She’s Not Here to Make Friends… Or Is She?
For a movie that rips off a million older movies about to-the-death game shows set in totalitarian futures, the surprise of Catching Fire is that it’s so perfectly tailored to this particular time and place. Aimed at a generation of kids who are generally perceived as being entitled celebrity wannabes aspiring to their own reality shows, the hero of The Hunger Games is, essentially, a chick who’s really good at being famous. Like a modern celebrity, it hardly matters how or why she’s famous, only what she does with it.
While she has a sweet side braid and bow skills, and does spend significant portions of the film hopping around like Legolas and doing the usual sassy killer Joss Whedon chop-socky routine, what makes Katniss unique is that her main skill is being able to manipulate the media. She knows how to captivate the public by creating Bachelorette-style, is-it-real-or-is-it-for-the-cameras relationship drama, and effortlessly manufactures is-she-or-isn’t-she-pregnant tabloid headlines that grow her brand. Her most important sidekicks? Her sham TV boyfriend and her genius stylist. She’s a publicist’s dream.
Has there ever been another hero’s journey story where one of the pivotal scenes involved creating a red carpet look? In the world of The Hunger Games, staged paparazzi events are a matter of life and death! She’s not here to make friends, she’s here to change the world! The whole thing is so perfectly Post-Empire that it probably gives Bret Easton Ellis a big boner. Katniss offers the promise of being able to triumph over evil just by making great reality TV. I can’t decide whether it’s evil, brilliant, or both.

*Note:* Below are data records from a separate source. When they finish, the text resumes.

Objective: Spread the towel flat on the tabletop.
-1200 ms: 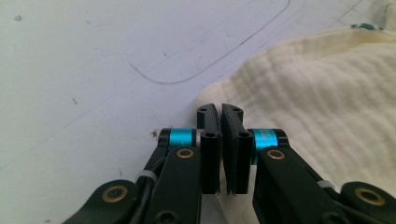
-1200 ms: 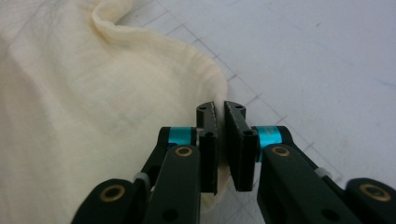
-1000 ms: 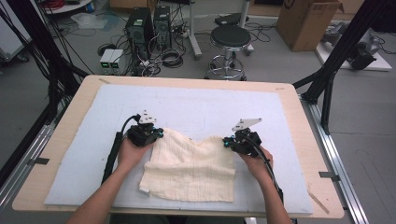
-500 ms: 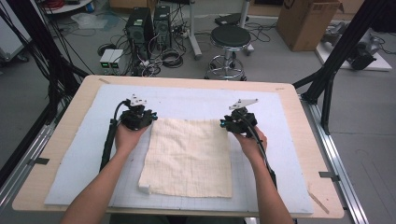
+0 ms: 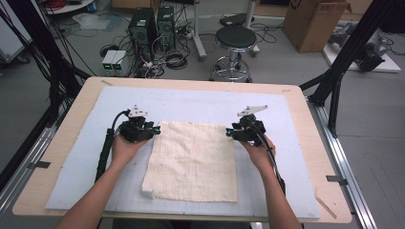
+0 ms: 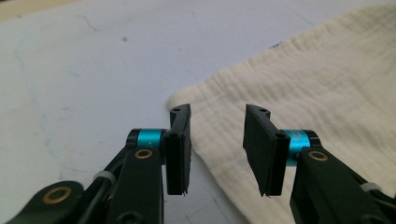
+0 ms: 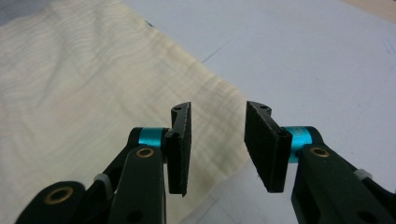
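Note:
A cream, crinkled cloth point(image 5: 193, 160) lies spread flat on the pale blue mat point(image 5: 191, 102). My left gripper point(image 5: 154, 130) sits at the cloth's far left corner and my right gripper point(image 5: 230, 131) at its far right corner. In the left gripper view, the left gripper point(image 6: 217, 114) is open over the cloth point(image 6: 317, 88) corner, its jaws just having been opening with nothing pinched between them. In the right gripper view, the right gripper point(image 7: 217, 109) is likewise open above the cloth point(image 7: 84, 79) edge, its jaws also just having been opening and free of the fabric.
The mat covers a wooden table point(image 5: 62, 138). The cloth's near left corner point(image 5: 148, 192) is slightly turned up. Beyond the table stand a stool point(image 5: 235, 38), computer boxes point(image 5: 153, 24) with cables, and a cardboard box point(image 5: 315, 21). Black frame struts point(image 5: 334, 81) rise at both sides.
The rumpled cloth has been drawn away from the person and laid out flat. Both grippers went from shut on its far corners to open, letting go.

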`<state>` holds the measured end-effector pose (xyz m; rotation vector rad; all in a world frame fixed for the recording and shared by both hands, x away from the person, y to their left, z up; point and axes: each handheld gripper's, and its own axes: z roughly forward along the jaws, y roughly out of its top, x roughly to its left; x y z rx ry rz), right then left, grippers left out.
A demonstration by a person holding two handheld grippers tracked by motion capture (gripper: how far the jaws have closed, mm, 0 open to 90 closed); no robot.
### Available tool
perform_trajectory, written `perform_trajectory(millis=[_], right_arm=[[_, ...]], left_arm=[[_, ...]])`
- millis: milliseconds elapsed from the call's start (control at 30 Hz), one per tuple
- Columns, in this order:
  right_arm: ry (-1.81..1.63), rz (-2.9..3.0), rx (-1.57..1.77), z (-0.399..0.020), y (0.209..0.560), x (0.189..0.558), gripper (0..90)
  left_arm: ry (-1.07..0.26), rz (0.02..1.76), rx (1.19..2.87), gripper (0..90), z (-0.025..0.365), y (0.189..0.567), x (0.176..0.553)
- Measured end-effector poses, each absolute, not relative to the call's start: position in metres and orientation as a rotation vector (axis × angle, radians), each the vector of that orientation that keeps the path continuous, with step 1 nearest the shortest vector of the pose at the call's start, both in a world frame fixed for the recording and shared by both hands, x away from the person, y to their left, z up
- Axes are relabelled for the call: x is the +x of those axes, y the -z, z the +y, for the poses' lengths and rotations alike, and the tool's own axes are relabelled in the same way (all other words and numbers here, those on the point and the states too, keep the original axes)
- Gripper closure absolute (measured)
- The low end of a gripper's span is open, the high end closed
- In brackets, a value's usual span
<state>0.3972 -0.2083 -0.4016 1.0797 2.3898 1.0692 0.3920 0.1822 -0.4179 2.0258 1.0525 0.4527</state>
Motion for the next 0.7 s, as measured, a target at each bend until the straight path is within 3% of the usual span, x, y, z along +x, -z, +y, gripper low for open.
perform_trajectory(millis=[233,333,433,500,533,567,700], right_arm=[[-0.928,2.395,1.183,-0.206,0.429,0.421,66.4],[-0.960,2.432,1.198,-0.206,0.433,0.427,83.2],[-0.936,2.389,1.137,-0.203,0.426,0.428,85.3],[-0.968,2.319,1.123,-0.202,0.416,0.428,85.0],[-0.966,2.274,1.112,-0.202,0.413,0.428,79.2],[-0.929,2.216,1.103,-0.202,0.412,0.429,66.5],[-0.917,2.207,1.196,-0.215,0.412,0.434,63.2]], left_arm=[[-0.438,1.116,2.056,63.8,0.170,0.440,0.404],[-0.474,1.119,2.047,77.1,0.170,0.440,0.407],[-0.477,1.132,2.024,88.1,0.171,0.440,0.410],[-0.485,1.150,1.998,88.7,0.171,0.440,0.413],[-0.491,1.155,1.988,88.7,0.171,0.440,0.414],[-0.487,1.166,1.969,88.7,0.171,0.439,0.414],[-0.466,1.157,1.934,81.7,0.175,0.435,0.413]])
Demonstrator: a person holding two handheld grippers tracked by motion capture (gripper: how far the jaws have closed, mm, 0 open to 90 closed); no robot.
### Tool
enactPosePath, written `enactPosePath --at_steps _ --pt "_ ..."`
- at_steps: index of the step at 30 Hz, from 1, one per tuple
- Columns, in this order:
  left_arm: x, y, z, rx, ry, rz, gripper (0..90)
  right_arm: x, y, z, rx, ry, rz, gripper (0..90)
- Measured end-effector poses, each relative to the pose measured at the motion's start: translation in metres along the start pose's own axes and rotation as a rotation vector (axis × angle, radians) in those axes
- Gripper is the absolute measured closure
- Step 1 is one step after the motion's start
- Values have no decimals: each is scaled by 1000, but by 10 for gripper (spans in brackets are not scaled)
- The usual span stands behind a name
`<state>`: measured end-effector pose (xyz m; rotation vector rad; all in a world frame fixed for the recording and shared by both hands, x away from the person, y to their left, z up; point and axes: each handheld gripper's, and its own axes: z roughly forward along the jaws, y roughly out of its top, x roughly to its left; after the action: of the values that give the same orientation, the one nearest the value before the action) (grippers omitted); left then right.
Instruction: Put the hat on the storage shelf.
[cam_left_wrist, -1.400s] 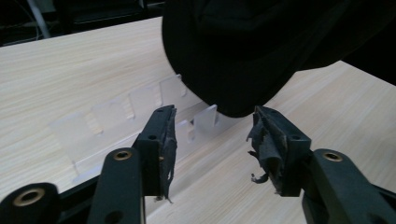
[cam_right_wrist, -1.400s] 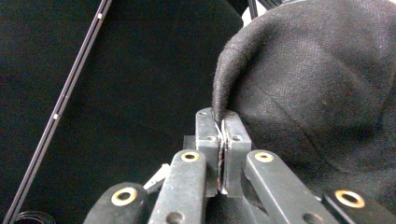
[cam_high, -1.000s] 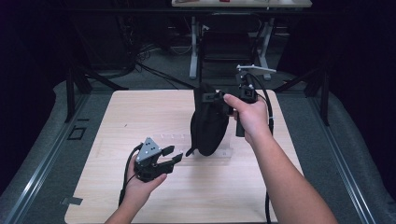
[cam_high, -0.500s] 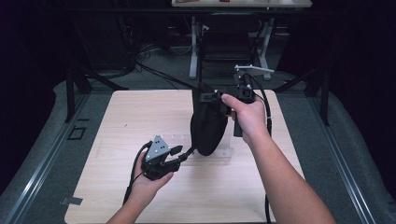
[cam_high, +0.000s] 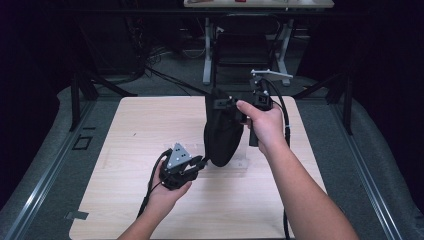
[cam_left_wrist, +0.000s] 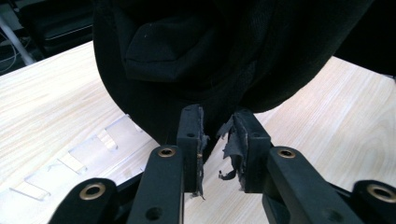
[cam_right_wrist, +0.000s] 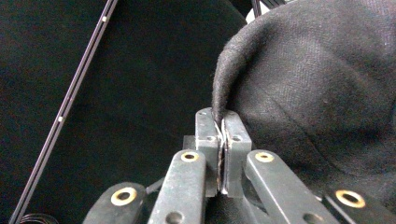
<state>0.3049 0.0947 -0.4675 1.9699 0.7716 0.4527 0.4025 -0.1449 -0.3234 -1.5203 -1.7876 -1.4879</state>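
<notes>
**Black cloth held up over the table, left gripper at its lower edge**

A black cloth (cam_high: 222, 132) hangs above the middle of a pale wooden table (cam_high: 125, 130), its lower end just over a clear plastic rack (cam_left_wrist: 88, 149) lying flat on the tabletop. The right gripper (cam_high: 235, 106), held high toward the far side, has its jaws pressed together on a folded upper edge of the cloth, as the right gripper view shows. The left gripper (cam_high: 200, 164) sits near the front, left of the cloth's bottom. Its jaws stand a little apart, and the tips reach the lowest fold of the cloth; whether cloth lies between them cannot be told. Torn strips of padding hang from the inner faces of those jaws. Beyond the far edge of the table stand a dark chair (cam_high: 245, 47) and the white legs of a desk (cam_high: 207, 55), with cables on the floor.

Compared with a second ago, the left gripper has moved right and toward the cloth, from open table to its bottom edge. The right gripper and cloth have hardly shifted.
</notes>
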Motion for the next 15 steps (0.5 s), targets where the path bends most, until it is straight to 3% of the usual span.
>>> enactPosePath --at_steps 15 --pt "-2 -1 1 11 19 53 806 2 -1 2 6 8 0 875"
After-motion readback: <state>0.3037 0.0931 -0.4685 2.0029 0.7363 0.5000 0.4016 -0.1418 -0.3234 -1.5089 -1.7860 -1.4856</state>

First things first, the only reason we’re even able to discuss the world of Catching Fire in terms of what it all means is director Francis Lawrence, who actually made Catching Fire unblurry enough to see it, unlike Gary Ross’s work on the last one. Amazing the things you notice about a story when you’re not watching it unfold from the inside of a washing machine
The whole Hunger Games gang is back in Catching Fire – Cat Nips, Pita Bread, Heymitch Jablome, Lenny Kravitz’ Eyeliner, the Fop Lady – along with a few new faces, like Philip Seymour Hoffman, playing The Guy Who Forgot His Silly Costume, who replaces Futurebeard as Hunger Games’ lead game designer. Pour one out for Futurebeard, you guys. He may be gone, but I’ll never forget his sweet beard.
We catch up with Katniss back in District 12, after her star-making turn in last year’s Hunger Games. She’s a big star now, but she’s mostly gotten back to her old tricks, shooting turkeys in the forbidden zone and hanging with her boyfriend Gail. Somewhere, Pita Bread bakes a cake with her picture on it and cries.